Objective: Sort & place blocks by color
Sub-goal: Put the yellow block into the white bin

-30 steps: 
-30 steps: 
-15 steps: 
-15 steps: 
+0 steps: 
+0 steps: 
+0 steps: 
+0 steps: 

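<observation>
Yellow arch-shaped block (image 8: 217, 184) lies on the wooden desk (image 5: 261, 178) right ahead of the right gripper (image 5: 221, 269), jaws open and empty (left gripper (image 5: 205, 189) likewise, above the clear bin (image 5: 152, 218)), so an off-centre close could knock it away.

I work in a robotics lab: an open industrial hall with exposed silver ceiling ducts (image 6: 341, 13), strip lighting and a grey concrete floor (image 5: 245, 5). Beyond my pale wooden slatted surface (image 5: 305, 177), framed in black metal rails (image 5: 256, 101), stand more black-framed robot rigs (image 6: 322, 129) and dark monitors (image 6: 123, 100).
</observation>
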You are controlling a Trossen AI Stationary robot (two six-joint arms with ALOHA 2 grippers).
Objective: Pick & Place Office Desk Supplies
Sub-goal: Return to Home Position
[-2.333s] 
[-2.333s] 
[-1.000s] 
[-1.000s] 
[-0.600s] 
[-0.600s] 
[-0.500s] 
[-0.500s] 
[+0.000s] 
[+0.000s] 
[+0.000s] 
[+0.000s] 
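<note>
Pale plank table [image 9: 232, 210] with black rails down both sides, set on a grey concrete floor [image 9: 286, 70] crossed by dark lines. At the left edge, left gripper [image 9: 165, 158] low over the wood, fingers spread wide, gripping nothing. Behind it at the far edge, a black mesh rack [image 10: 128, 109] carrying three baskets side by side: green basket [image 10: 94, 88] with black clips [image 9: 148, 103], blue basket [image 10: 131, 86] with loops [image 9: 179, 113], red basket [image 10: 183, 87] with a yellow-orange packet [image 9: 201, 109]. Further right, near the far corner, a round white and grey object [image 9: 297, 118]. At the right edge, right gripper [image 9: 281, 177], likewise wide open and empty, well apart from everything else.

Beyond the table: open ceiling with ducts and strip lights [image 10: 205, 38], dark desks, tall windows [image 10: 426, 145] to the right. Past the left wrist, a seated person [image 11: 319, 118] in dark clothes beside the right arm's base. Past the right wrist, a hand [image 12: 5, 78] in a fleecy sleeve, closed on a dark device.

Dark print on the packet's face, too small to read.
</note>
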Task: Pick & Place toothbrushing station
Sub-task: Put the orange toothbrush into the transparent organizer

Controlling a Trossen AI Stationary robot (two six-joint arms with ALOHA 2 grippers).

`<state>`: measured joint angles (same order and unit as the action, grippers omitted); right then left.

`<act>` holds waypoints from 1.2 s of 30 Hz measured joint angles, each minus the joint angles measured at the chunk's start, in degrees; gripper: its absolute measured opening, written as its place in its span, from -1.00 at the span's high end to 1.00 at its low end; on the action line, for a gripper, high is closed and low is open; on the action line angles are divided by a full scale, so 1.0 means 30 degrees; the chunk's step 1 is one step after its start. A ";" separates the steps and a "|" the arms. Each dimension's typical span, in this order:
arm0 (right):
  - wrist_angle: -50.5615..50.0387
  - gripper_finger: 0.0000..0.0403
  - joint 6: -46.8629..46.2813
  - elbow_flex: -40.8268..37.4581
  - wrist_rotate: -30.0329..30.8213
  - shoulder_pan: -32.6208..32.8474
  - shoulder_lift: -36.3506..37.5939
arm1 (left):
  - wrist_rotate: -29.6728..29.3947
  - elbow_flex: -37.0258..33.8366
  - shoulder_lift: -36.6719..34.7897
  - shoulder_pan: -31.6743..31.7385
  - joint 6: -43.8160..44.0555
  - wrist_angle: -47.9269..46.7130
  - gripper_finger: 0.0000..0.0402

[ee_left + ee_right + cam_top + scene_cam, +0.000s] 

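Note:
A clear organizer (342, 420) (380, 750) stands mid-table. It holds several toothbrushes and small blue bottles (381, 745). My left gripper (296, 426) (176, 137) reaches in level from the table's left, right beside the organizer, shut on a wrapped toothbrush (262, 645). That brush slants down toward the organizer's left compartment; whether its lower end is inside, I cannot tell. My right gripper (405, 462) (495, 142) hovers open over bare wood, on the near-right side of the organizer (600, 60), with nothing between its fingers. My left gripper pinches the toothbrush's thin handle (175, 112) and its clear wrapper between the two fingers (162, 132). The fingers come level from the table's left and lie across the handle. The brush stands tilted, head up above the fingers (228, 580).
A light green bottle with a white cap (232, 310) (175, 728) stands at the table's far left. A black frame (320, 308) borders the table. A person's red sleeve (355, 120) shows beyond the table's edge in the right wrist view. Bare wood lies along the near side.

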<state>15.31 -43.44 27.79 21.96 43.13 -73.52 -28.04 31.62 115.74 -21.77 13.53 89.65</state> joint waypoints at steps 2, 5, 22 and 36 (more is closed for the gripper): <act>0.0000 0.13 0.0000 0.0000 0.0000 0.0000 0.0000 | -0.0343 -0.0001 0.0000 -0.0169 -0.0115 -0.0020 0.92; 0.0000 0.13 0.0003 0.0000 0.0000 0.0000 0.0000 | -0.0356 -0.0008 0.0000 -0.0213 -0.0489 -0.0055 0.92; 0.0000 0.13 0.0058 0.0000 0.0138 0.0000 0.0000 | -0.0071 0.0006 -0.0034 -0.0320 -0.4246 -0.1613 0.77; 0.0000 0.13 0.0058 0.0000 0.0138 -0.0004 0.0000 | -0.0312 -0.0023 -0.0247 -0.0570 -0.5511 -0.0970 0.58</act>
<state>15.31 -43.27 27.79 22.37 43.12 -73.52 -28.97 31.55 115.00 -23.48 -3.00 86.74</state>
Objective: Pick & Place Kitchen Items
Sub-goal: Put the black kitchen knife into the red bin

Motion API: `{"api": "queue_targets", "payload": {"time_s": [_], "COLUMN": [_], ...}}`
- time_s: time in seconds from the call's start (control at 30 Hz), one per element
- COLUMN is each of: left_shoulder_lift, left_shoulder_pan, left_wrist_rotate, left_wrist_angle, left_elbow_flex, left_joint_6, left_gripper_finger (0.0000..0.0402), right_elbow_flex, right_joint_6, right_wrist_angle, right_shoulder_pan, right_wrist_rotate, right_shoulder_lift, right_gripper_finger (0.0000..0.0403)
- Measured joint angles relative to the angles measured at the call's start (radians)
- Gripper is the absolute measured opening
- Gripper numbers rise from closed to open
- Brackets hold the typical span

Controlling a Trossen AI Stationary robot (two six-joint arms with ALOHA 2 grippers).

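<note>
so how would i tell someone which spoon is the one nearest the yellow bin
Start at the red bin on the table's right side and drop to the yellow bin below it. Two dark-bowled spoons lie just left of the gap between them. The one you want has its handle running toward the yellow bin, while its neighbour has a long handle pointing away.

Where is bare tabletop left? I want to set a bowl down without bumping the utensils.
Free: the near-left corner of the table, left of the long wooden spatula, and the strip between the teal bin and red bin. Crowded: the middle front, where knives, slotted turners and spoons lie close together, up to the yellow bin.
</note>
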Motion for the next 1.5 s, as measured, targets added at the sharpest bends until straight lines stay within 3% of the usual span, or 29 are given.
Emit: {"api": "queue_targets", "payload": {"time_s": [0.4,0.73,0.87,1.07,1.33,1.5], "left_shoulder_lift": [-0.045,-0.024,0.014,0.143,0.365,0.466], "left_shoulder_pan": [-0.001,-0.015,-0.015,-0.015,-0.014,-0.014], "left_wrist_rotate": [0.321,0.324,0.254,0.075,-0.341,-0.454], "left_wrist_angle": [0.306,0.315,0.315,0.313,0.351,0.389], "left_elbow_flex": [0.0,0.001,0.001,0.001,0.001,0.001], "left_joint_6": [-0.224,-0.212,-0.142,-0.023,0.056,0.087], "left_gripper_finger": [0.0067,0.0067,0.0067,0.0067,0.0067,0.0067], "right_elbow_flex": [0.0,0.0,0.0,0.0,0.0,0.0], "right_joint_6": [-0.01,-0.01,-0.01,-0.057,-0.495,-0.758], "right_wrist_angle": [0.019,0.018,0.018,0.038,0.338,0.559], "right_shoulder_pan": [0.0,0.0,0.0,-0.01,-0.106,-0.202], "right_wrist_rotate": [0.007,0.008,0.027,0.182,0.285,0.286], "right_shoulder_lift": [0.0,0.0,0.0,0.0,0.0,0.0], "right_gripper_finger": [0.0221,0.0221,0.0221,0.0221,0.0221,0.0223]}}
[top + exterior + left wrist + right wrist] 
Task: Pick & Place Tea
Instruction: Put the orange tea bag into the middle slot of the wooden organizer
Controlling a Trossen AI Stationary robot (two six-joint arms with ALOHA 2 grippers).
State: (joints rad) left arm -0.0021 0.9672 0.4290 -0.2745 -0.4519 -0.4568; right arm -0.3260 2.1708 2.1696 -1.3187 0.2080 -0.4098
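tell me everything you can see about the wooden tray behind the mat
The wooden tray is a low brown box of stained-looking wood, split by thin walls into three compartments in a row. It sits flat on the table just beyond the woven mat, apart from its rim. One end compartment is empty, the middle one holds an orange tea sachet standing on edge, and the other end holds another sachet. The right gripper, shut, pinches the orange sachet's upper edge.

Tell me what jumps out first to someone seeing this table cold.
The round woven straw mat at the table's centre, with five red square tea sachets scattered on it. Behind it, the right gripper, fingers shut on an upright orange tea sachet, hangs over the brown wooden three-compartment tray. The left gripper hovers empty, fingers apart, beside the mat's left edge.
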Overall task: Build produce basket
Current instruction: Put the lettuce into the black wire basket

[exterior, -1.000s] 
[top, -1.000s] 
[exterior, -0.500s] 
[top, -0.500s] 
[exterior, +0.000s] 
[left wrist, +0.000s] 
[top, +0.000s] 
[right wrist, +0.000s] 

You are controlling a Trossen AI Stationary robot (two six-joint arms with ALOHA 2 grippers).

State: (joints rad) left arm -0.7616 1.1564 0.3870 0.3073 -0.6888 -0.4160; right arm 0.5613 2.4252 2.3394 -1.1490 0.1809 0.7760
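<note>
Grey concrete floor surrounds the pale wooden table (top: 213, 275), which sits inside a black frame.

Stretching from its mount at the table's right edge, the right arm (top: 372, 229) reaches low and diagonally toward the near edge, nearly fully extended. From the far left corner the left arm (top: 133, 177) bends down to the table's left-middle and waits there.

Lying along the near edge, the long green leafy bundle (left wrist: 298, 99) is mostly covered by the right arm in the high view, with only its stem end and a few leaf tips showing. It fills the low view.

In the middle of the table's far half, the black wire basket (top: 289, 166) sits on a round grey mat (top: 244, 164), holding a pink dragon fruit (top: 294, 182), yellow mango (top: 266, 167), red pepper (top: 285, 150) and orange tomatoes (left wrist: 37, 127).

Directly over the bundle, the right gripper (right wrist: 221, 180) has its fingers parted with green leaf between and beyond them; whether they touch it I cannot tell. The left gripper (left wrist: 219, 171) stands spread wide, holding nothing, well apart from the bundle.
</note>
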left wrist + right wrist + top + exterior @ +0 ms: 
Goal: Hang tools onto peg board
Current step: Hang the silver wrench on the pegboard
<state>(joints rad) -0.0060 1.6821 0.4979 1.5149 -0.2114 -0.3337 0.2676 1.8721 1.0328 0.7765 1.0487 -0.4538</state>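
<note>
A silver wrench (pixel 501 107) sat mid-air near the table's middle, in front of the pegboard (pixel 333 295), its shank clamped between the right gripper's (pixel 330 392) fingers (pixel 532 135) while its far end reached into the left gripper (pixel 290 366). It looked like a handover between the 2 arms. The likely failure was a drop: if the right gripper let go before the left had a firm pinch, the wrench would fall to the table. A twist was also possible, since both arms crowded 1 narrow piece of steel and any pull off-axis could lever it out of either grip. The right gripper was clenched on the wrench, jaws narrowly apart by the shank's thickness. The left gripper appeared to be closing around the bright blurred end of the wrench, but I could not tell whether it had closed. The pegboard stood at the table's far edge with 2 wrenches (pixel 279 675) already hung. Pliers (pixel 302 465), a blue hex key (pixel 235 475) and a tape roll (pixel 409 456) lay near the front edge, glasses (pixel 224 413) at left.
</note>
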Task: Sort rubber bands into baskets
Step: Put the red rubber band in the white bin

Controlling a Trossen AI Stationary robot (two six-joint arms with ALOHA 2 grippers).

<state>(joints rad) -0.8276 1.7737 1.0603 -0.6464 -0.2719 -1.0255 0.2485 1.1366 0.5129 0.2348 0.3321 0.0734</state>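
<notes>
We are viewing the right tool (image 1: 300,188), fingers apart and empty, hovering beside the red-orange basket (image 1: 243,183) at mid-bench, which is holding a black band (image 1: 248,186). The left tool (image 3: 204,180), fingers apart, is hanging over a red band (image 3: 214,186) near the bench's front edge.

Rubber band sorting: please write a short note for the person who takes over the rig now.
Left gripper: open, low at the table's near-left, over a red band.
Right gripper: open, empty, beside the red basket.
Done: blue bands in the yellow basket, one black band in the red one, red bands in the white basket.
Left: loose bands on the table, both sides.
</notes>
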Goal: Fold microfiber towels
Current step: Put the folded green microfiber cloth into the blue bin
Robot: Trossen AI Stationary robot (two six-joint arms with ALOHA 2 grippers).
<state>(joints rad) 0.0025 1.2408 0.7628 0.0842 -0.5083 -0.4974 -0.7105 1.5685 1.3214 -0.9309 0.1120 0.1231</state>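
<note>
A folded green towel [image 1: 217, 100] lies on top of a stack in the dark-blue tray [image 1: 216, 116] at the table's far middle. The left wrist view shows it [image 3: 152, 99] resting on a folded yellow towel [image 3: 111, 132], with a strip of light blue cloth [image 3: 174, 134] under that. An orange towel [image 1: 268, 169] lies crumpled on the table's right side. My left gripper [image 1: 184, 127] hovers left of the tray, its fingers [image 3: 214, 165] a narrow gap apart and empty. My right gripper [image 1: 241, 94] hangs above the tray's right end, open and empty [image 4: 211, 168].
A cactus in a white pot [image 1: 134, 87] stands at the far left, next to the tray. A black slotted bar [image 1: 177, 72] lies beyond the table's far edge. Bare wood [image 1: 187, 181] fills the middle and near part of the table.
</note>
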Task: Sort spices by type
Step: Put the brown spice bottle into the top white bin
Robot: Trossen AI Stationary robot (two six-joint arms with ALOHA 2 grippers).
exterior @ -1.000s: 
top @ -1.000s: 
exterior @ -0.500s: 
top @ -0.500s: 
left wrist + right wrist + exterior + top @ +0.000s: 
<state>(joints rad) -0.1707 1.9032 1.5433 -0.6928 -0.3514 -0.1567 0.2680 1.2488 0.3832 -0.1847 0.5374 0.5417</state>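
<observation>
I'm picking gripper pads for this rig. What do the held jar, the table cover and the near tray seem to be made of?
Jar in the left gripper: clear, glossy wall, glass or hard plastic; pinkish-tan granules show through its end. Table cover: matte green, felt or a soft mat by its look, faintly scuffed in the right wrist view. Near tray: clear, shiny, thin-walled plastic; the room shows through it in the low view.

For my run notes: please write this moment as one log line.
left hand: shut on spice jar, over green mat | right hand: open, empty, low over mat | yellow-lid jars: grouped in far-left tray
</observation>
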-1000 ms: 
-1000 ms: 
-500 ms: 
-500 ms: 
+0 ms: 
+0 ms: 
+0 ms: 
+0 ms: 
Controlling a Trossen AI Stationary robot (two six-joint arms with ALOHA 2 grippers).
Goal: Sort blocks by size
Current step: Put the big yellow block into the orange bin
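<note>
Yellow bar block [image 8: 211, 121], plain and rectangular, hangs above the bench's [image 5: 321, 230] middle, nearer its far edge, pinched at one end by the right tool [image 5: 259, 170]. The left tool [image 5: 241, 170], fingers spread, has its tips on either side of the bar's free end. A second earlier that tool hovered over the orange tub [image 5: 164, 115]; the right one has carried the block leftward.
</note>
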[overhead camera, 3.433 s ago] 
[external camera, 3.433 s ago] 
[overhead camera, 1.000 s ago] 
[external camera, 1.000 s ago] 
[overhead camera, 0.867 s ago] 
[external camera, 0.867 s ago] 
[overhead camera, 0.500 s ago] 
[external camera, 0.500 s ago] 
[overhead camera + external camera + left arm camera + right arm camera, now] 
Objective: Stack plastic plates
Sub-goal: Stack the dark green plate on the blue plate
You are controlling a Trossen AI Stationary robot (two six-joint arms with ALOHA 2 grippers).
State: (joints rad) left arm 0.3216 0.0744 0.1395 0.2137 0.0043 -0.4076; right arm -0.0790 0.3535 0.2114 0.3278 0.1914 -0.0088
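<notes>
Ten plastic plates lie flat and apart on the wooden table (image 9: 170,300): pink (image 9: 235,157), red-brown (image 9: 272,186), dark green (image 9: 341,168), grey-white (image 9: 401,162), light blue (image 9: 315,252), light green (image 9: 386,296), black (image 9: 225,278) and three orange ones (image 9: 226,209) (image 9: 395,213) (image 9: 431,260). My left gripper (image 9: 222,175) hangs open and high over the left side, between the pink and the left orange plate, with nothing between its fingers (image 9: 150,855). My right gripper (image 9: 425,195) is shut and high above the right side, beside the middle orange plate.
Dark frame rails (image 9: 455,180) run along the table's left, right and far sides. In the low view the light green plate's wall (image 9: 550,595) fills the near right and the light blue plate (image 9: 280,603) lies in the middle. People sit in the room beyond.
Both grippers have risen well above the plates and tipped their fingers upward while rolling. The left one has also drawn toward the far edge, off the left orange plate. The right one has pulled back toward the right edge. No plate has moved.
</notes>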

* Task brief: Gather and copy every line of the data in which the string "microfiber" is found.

* Task output:
Goal: Fold microfiber towels
Current step: Put the folded green microfiber cloth into the blue bin

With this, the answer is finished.